_Exercise_
Give the number of lines in the data below that contain "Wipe", and only that number.

_Data shown_

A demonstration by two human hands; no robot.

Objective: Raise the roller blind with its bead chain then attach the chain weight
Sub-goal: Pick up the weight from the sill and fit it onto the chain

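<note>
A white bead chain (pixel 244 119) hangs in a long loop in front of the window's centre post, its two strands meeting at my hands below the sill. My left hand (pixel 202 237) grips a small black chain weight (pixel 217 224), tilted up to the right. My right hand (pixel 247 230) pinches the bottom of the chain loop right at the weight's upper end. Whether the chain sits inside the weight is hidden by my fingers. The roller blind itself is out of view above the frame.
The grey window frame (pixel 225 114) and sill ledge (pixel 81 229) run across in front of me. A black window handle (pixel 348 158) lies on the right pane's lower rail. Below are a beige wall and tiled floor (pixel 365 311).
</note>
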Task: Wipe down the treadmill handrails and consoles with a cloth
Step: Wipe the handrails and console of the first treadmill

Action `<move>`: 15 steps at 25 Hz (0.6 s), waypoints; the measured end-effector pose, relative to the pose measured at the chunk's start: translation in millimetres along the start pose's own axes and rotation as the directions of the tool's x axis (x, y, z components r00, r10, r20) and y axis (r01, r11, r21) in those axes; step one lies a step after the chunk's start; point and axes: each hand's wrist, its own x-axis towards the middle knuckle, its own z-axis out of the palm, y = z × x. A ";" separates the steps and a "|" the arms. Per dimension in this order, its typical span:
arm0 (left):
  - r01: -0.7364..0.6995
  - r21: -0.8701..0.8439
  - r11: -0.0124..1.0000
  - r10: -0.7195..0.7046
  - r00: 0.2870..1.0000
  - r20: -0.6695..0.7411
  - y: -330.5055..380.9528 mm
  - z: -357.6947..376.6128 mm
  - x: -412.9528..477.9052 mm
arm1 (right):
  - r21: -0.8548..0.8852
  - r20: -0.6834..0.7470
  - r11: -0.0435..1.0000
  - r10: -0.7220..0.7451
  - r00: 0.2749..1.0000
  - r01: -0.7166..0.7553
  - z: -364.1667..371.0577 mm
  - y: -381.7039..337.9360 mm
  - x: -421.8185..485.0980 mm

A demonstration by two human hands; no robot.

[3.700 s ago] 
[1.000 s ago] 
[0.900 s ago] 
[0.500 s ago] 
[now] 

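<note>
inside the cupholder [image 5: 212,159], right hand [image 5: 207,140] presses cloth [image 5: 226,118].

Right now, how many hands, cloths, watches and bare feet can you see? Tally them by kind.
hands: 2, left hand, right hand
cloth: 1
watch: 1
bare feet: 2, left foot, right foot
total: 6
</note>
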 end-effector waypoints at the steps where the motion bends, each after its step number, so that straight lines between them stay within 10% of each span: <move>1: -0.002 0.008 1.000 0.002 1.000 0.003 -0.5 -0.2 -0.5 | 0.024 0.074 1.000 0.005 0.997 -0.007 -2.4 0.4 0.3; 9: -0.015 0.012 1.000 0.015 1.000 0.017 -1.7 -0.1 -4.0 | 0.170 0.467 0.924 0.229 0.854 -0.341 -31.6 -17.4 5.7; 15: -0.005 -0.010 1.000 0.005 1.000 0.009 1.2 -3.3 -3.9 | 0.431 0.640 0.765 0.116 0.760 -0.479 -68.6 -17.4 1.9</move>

_Output for this exercise_
2